I’ve mentioned before the love I have for the book “Fluent Forever” – it gave me some great tips on how the process of language learning works in the brain. I’ve taken some advice from this book and some other websites and started applying some of these concepts to my own pursuit of learning Romanian.
The first technique I started using was the process of spaced repetition. For this, I found the app Memrise to be the most helpful. People have created lots of Romanian resources including my personal favorite, “Random Romanian Sentences”. These sentences are truly random (i.e. Tom died in bed), and seemingly make little sense, but you actually end up learning the sentence structure. Later, you can substitute the words and retain the actual structure of the sentence as a Romanian would phrase it.
The second technique I am using is creating schema. I am creating Power Point slides with picture examples of words so I can learn the cultural meaning of the words. Maybe it would be better to describe them as visual constructions of meaning.
I think I mentioned doing this in a previous language learning blog. It’s not enough to know that bunica is grandma. American “grandma” and “bunica” are two entirely different cultural constructs. Bunica gives you supa. Grandma gives you candies in glass bowls (bonus points if they’ve been out in the bowls for days…or weeks). Bunica walks to the piata on Saturday and Grandma plays bridge at the senior center. The same goes for words like “church” – churches in Romania look nothing like they do in the U.S, inside and out (I think the biggest difference is the inside seating – Romanian Orthodox barely have any, and they’re located along the wall).

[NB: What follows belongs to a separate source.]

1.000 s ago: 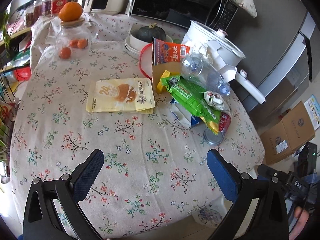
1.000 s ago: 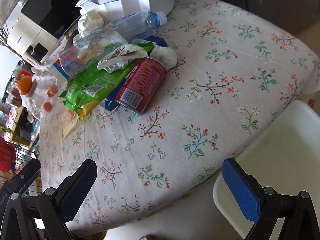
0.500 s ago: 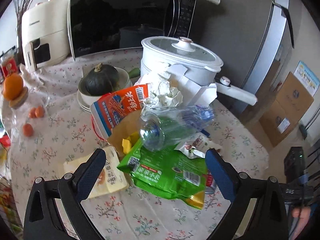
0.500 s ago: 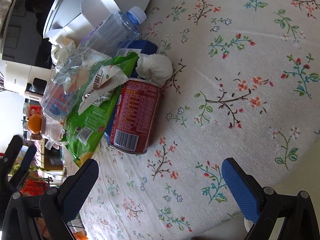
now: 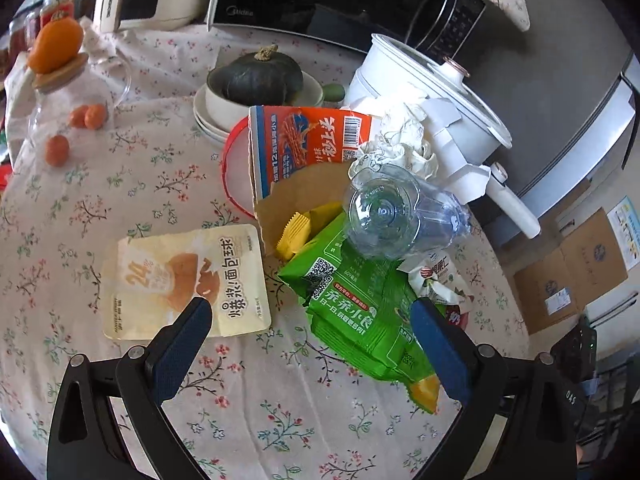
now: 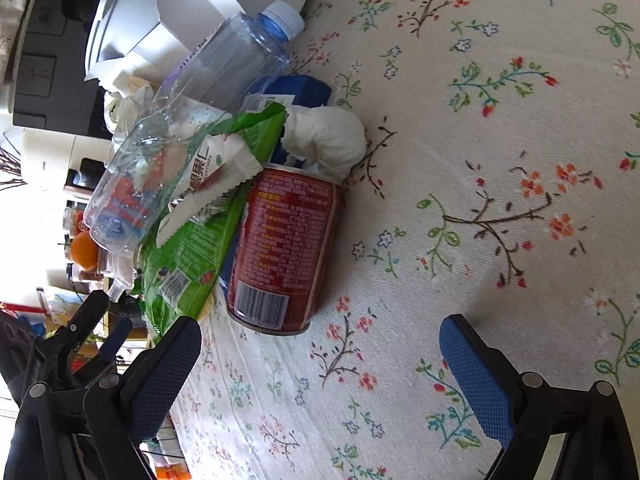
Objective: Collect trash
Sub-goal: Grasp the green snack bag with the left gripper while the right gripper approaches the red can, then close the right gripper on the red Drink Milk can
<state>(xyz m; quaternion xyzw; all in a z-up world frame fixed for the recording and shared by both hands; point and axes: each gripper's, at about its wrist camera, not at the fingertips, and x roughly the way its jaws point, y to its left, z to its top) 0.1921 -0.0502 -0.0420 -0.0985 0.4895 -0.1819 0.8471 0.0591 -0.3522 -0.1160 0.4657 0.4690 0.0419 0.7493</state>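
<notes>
We had both tools spread wide and empty over the worktop [image 5: 80,208], each aimed at the heap of trash from its own side. The left tool [image 5: 308,334] hung low in the frame, its pads either side of the green snack bag [image 5: 360,300], with one pad over the corner of the cream bread packet [image 5: 184,280] lying flat at centre left. We judged that stance meant the green bag was the first pick, since it sat foremost and nothing pinned its near end.

The right tool [image 6: 320,364] pointed at the red can [image 6: 284,248], which lay on its side at mid-frame, its base toward us and its far end touching the wad of white tissue [image 6: 328,140]. The open span looked wide enough to take the can across its body.

The heap was tangled: a clear plastic bottle [image 5: 396,212] rested on the green bag, a small white wrapper [image 6: 212,176] draped between bag and can, and the torn orange carton [image 5: 304,144] leaned behind with crumpled paper [image 5: 400,144]. Lifting the bag would likely roll the bottle.

Not trash, and close behind in the upper frame: the white pot [image 5: 432,92], the squash [image 5: 256,76] in its bowls, and the jar with oranges [image 5: 72,100] at upper left.
</notes>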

The last method and the one I’m having the most fun with lately are memory palaces. These were invented by the Ancient Greeks as a way to spatially memorize items. Basically, you build a mental house and every time you learn a new word or phrase, you place it in the house in a meaningful way. Later, you can mentally “walk” through your house and recall the items you’ve placed in each room. Sherlock Holmes also used this technique. If you want more information, there’s also a great TED talk on why this works so well.
I read an article where someone went a step further and created a memory town. I loved this idea and decided to steal it for myself. I thought about the hardest thing for me to learn in Romanian class, and I realized I struggle the most with the gendered nouns. Romanian is not like one of those nice pretty languages where the nouns play nice. Oh, no, my friends – Romanians nouns can be feminine, masculine, or neutral. And sometimes, they change genders based on number.
In order to save some of my sanity (whatever I have left at this point lol), I made a memory town with three parts. The old city (feminine nouns), the new city (where the man nouns live), and the island of misfit toys, I mean, neutral nouns. If you look at the image I’ve chosen, you’ll see it resembles Paris. That’s on purpose – I’ve been there and I’m familiar with walking around the streets. I like the feel of the buildings and I can visualize making houses and putting concepts into buildings.
For example, the word for purse, geantă, is feminine. I created a handmade purse shop in the “Old Town” part of the city. The name of the store is Geantă. Creative, I know. Boring names aside, now I can remember what the heck a geantă is – and I get a visual when I try to recall the meaning. A large storefront with big windows full of handmade leather bags – it fits right in with rest of the old city charm.
The town can be as big as I need it to be. It’s not even limited to the three sectors I’ve created so far.
I even have people living on the outskirts of town in the countryside. I have trouble remembering the sound difference between “Look at!” (Uite) and Forget (Uita). It’s basically an “uh” versus an “eh” issue. To solve this problem, I mentally created some WHEAT (uite) farmers who happen to be Canadian (Eh?). Look at them harvest their wheat, eh (uite)?
If you’re trying to learn a language and you’re afraid you’ll never remember anything – try some of the things I mentioned above. A lot of it is training your brain to automatically categorize and connect ideas – something that we’ve lost in the age of technology, I think.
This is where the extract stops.